**The data:**

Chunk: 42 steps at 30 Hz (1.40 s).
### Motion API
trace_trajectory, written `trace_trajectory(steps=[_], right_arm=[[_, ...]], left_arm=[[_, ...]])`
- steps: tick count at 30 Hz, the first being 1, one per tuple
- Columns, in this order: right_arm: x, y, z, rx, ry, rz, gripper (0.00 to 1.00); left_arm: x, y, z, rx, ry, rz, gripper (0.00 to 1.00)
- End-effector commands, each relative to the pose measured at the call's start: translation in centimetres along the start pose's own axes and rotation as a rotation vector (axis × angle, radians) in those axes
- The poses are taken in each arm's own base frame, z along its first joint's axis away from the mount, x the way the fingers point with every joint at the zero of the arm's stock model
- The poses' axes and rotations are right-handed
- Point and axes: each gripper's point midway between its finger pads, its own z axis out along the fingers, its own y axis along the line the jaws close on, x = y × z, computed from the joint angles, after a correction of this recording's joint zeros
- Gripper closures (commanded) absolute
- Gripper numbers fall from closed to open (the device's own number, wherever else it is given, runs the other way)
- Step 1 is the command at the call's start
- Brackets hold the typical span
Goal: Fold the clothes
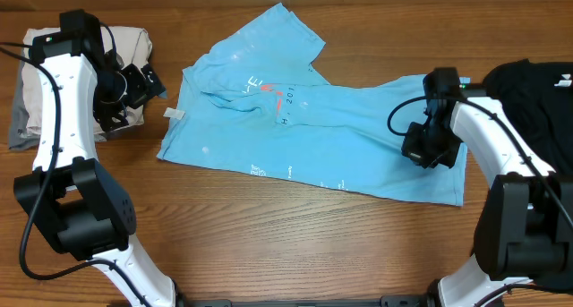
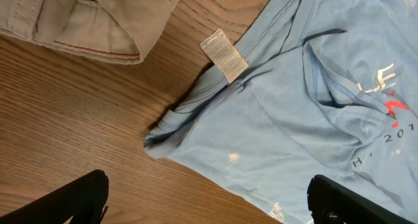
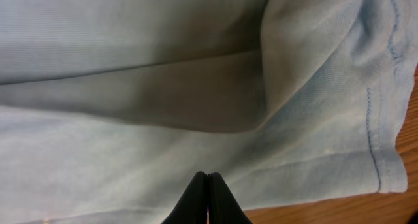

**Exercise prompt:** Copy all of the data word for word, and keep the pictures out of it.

**Task result:**
Chunk: 42 steps at 30 Hz (1.40 s).
### Motion API
trace_trajectory, written `trace_trajectory(steps=[_], right_arm=[[_, ...]], left_arm=[[_, ...]])`
- steps: tick count at 30 Hz, the first being 1, one per tuple
- Columns, in this order: right_arm: x, y, z, rx, ry, rz, gripper (0.00 to 1.00); left_arm: x, y, z, rx, ry, rz, gripper (0.00 to 1.00)
- End-effector commands, each relative to the pose measured at the call's start: translation in centimetres along the start pose's own axes and rotation as a rotation vector (axis × angle, radians) in those axes
- The poses are taken in each arm's own base frame, z along its first joint's axis away from the mount, x the way the fingers point with every joint at the zero of the arm's stock model
- The poses' axes and rotations are right-handed
- Point and axes: each gripper's point midway between its finger pads, its own z axis out along the fingers, its own y axis along the line the jaws close on, x = y × z, computed from the joint angles, after a correction of this recording's joint zeros
- Gripper closures (commanded) absolute
- Gripper numbers fall from closed to open (the device's own number, wherever else it is given, runs the other way)
- Step 1 is the command at the call's start
- Brackets hold the typical span
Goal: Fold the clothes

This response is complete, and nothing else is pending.